Restrictions on 1997 and 1998 stock will lapse on 7/31/2000 and
7/31/2001, respectively. As of April 30, 1999, the number and fair
market value of the shares of restricted stock held by executive
officers were: Mr. Schrick, 2,424 shares, $ 30,906; Mr. Townsend, 1,444
shares, $ 18,411, Mr. Sorenson, 881 shares, $ 11,233, and Mr. Cummiskey,
672 shares, $ 8,568.
(3)No options were granted in Fiscal 1999. For information about option
holdings at April 30, 1999, refer to the table below.

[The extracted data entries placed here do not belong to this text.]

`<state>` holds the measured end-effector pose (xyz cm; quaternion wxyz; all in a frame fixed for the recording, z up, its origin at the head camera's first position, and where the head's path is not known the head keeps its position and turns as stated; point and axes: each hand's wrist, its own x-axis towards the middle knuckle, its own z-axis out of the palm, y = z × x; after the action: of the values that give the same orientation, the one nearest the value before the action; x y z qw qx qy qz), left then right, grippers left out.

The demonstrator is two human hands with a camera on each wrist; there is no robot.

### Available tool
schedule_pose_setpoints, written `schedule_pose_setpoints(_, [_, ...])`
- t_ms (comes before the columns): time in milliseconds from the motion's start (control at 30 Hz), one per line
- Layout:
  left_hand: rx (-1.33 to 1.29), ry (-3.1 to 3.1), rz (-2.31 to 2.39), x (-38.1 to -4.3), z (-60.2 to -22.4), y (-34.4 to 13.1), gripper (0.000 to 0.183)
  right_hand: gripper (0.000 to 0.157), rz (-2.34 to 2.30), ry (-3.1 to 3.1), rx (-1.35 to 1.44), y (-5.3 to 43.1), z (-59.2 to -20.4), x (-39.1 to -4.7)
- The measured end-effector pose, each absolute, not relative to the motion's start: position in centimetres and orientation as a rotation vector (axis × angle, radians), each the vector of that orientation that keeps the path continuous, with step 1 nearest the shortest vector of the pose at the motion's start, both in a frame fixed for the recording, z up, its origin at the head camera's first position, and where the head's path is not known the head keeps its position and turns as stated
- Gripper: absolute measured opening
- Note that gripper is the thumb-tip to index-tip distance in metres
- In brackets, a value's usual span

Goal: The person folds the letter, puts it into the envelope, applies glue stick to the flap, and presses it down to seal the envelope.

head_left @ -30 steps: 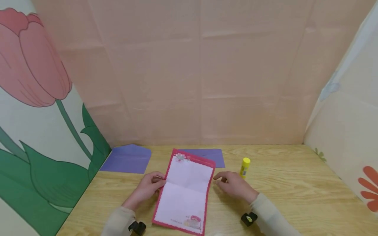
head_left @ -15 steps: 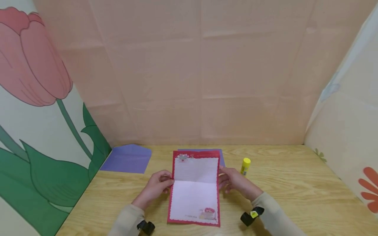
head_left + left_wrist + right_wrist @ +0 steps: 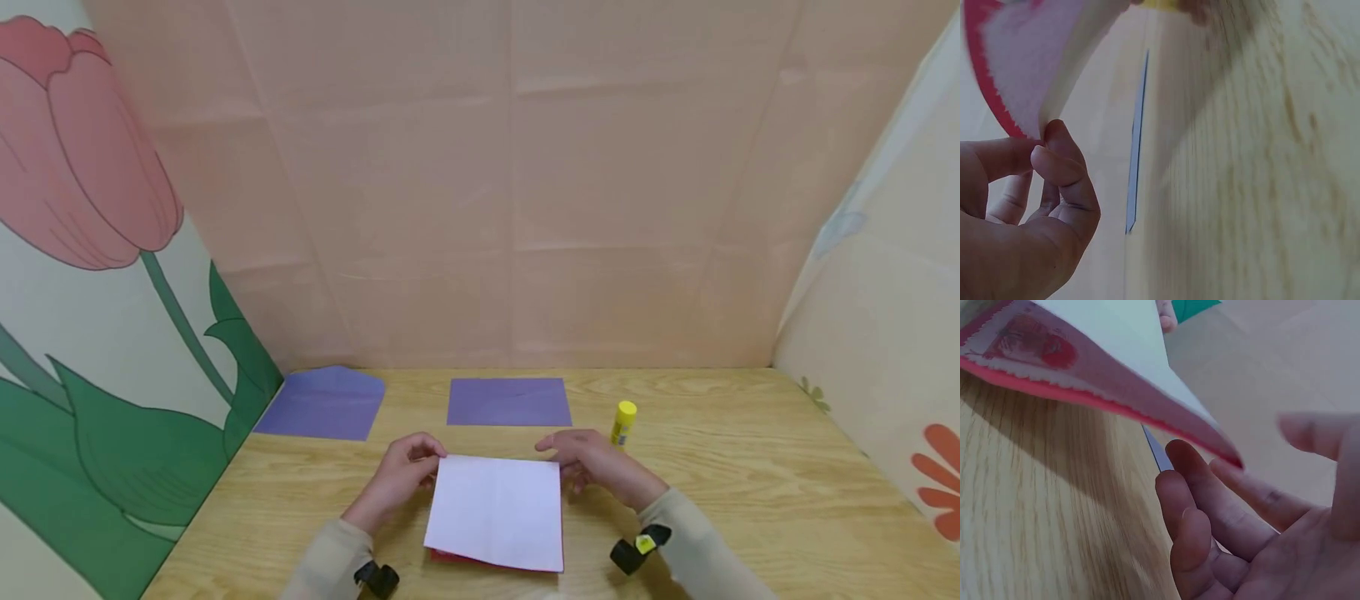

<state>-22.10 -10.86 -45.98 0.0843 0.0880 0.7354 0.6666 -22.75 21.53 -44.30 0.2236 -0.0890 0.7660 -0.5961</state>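
Note:
A sheet of letter paper [image 3: 495, 512] with a red border is folded over, its plain white back facing up and the crease on the far side. At the crease's left end, my left hand [image 3: 408, 471] pinches the paper between thumb and finger. My right hand [image 3: 592, 467] is at the far right corner; in the right wrist view its fingers [image 3: 1229, 519] spread loosely, one fingertip right at the paper's tip. A printed picture [image 3: 1035, 340] shows inside the fold in that view.
Behind the paper lies a purple envelope [image 3: 510, 402], with another purple envelope [image 3: 322, 406] at the back left. An upright yellow glue stick [image 3: 623, 422] stands just beyond my right hand. The wooden table [image 3: 750, 483] ends at a beige backdrop [image 3: 510, 208].
The open sheet was straightened between both hands, then its far half came down toward me over the near half. The envelope behind is uncovered. My right thumb side has lifted off the edge.

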Motion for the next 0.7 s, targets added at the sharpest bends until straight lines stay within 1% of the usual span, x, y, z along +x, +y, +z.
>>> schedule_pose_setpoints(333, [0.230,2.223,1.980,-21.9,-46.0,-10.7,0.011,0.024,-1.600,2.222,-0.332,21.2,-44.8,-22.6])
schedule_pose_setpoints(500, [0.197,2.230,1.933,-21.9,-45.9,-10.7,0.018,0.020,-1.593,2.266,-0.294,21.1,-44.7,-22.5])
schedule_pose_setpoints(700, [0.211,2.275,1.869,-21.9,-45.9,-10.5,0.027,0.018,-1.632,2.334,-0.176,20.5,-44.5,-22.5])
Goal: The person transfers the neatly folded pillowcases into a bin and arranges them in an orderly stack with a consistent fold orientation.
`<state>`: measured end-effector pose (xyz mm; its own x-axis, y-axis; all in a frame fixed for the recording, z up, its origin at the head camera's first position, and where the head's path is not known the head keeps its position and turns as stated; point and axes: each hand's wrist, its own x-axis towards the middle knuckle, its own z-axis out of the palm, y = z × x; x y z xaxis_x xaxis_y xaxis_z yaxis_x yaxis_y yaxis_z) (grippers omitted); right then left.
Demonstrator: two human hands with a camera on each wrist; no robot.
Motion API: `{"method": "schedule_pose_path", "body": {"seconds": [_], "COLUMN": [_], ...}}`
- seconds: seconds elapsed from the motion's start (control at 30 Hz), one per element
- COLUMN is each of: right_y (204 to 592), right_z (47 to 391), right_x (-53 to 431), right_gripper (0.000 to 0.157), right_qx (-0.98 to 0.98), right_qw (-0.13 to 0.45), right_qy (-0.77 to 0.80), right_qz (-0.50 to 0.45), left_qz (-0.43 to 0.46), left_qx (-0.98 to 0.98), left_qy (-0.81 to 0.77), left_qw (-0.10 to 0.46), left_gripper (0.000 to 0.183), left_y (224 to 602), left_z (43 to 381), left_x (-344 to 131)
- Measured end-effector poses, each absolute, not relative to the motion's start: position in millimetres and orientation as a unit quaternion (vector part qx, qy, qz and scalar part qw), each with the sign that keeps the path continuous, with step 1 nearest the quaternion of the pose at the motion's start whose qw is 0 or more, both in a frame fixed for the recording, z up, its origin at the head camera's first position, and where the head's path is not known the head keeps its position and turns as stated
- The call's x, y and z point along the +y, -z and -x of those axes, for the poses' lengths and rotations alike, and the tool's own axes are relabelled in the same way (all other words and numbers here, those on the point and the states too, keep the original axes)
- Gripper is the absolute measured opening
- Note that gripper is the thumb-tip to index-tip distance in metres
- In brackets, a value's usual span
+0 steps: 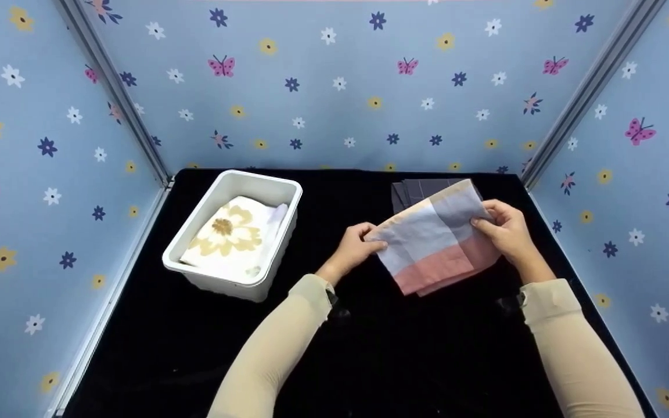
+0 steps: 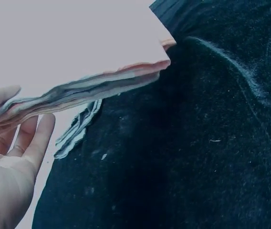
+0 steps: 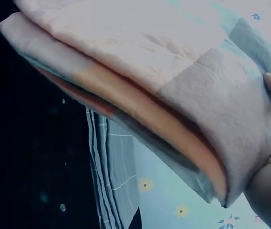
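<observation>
A folded cloth (image 1: 436, 238) in checks of pale blue, grey-blue, pink and a yellow edge is held up, tilted, between both hands. My left hand (image 1: 355, 249) pinches its left corner, thumb on top and fingers beneath, as the left wrist view shows with the layered edges (image 2: 78, 93). At the right side, my right hand (image 1: 509, 232) grips the cloth with the thumb over its front. Several thick folds (image 3: 140, 105) show in the right wrist view. Behind and partly hidden by it lies a dark grey folded cloth (image 1: 421, 188) with thin white lines.
To the left stands a white plastic bin (image 1: 175, 261) holding a folded white cloth with a tan flower (image 1: 224, 232). The black table top (image 1: 398, 354) is bordered by blue flowered panels (image 1: 334, 116) at the back and both sides.
</observation>
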<state>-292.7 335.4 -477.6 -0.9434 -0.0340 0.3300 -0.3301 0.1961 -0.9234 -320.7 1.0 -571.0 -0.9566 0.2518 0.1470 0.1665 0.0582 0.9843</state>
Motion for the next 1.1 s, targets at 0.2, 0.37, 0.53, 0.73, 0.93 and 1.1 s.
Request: {"method": "schedule_pose_path", "body": {"seconds": [0.2, 0.37, 0.53, 0.73, 0.93, 1.1], "right_y": [474, 461, 451, 445, 444, 443], "right_z": [298, 301, 301, 301, 303, 304], "right_x": [328, 317, 308, 297, 286, 275], "right_gripper": [0.022, 0.020, 0.018, 0.017, 0.015, 0.014], "right_qx": [-0.766, -0.768, -0.766, -0.768, -0.775, -0.785], "right_qw": [0.122, 0.107, 0.093, 0.073, 0.068, 0.062], "right_qy": [-0.618, -0.612, -0.610, -0.600, -0.579, -0.557], "right_qz": [-0.127, -0.155, -0.182, -0.210, -0.245, -0.263], "left_qz": [-0.164, -0.185, -0.195, -0.214, -0.234, -0.248], "left_qx": [0.722, 0.741, 0.751, 0.751, 0.752, 0.755], "left_qy": [-0.671, -0.645, -0.630, -0.622, -0.614, -0.605], "left_qw": [0.045, 0.041, 0.040, 0.048, 0.056, 0.047], "left_gripper": [0.019, 0.020, 0.022, 0.032, 0.044, 0.047], "left_y": [566, 564, 562, 554, 541, 529], "left_z": [317, 317, 316, 316, 317, 316], "left_x": [-10, -20, -27, -33, -35, -35]}}
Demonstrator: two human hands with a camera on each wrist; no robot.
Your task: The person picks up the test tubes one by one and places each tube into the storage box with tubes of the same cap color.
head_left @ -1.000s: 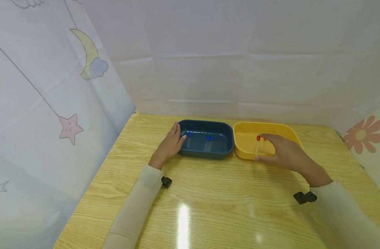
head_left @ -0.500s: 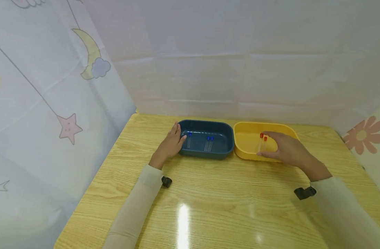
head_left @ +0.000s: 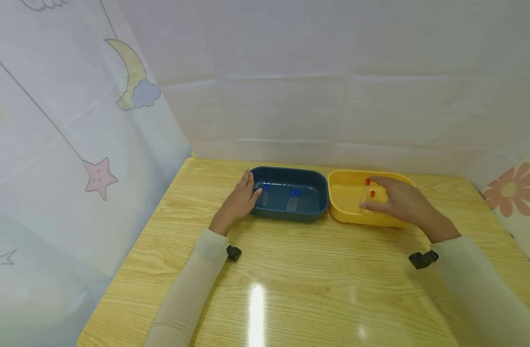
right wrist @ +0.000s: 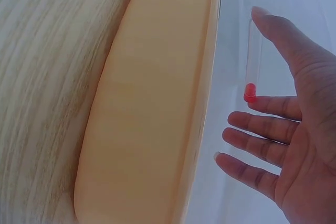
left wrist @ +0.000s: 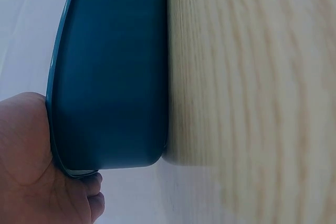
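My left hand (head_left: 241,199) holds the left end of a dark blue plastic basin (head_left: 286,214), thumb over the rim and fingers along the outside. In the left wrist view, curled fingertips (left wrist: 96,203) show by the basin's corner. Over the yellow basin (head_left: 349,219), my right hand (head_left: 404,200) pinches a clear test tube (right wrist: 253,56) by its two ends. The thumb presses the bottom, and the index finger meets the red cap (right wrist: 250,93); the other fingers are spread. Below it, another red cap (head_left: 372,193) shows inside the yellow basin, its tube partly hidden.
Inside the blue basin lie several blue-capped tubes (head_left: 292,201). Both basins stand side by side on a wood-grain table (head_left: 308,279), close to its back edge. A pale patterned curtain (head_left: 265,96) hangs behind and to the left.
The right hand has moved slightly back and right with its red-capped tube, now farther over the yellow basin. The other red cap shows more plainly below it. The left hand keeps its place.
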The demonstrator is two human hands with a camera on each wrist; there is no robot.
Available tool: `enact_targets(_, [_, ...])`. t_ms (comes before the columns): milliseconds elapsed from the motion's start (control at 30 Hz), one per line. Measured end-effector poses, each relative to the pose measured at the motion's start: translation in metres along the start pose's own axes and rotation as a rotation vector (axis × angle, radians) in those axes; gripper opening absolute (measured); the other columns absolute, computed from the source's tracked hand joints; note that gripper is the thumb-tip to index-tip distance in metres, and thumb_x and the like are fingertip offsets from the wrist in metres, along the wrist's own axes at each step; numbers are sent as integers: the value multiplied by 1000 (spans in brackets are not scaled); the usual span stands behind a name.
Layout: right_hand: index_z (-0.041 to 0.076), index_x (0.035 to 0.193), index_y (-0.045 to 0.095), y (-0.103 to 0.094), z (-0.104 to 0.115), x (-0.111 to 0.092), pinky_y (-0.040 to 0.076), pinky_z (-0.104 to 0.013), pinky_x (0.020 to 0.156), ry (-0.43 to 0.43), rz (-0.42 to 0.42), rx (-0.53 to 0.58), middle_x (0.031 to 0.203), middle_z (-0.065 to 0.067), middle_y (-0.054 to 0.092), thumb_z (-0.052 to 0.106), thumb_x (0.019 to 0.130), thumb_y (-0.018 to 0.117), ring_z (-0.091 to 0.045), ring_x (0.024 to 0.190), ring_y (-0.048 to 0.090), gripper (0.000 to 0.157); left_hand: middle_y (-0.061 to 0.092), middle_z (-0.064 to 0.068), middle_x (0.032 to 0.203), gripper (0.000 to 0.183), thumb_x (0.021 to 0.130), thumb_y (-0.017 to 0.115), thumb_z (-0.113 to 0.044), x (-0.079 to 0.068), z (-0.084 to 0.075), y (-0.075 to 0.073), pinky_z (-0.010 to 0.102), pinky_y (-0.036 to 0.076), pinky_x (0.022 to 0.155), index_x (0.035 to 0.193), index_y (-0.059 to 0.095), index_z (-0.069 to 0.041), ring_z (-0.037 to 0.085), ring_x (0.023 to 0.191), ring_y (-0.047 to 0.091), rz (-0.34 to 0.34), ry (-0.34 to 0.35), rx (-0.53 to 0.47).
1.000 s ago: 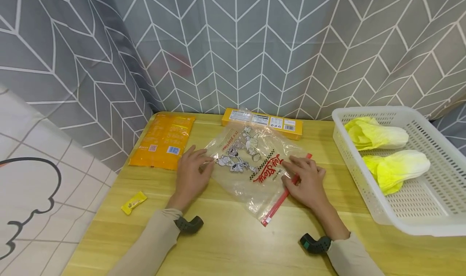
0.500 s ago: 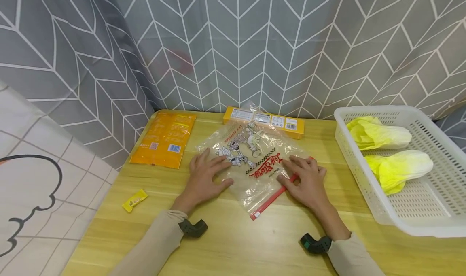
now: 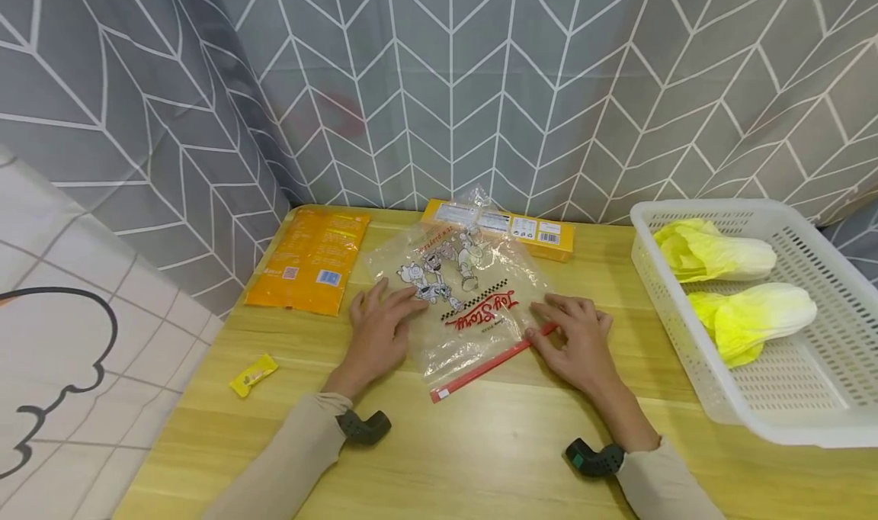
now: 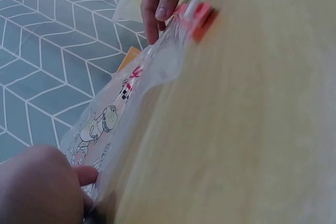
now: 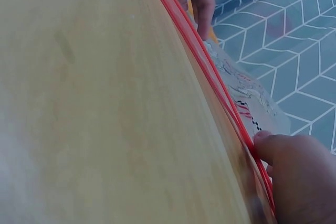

(4)Unless otherwise indicated, reflects amounts paid by PHI on behalf of
the named executive officer pursuant to the PHI 401(k) Retirement Plan.
(5)Includes directors fees of $ 20,000, $ 16,000, and $ 15,000 in 1999,
1998, and 1997, respectively, and life insurance premiums for the
benefit of Mrs. Suggs of $ 95,100 in 1999, and $ 105,000 in 1998 and
1997.
____________________
Option Holdings
No options were granted to or exercised by any of the Named Executive
Officers during fiscal 1999. The following table contains information with
respect to the Named Executive Officers concerning unexercised options held
as of April 30, 1999.
Number of Securities Value of Unexercised
Underlying Unexercised In-the-Money Options at
Options at April 30, 1999 April 30, 1999(1)
------------------------- --------------
Name Exercisable Unexercisable Exercisable Unexercisable
---- ----------- ------------- ----------- -------------
Carroll W. Suggs 26,480 2,000 $ 76,800 -
Ben Schrick 10,150 - 43,138 -
Kenneth A. Townsend 5,053 - 21,475 -
William P. Sorenson 4,345 - 18,466 -
Robert D. Cummiskey, Jr. 4,920 - 20,910 -
(1)Reflects the difference between closing prices of the Common Stock on
April 30, 1999 and the respective exercise prices of the options.
____________________
Supplemental Executive Retirement Plan
PHI maintains a supplemental executive retirement plan ("SERP") to
supplement the retirement benefits otherwise available to PHI's officers
and certain key employees pursuant to the PHI 401(k) Retirement Plan. The
SERP provides an annual benefit, generally equivalent to 33 1/3% of each
such participant's salary at the date of adoption in 1994 up to $ 200,000
of salary plus 50% of such salary in excess of $ 200,000, for a period of
fifteen years following retirement at age sixty-five or older. Similar
benefits are also provided upon death or disability of the participant.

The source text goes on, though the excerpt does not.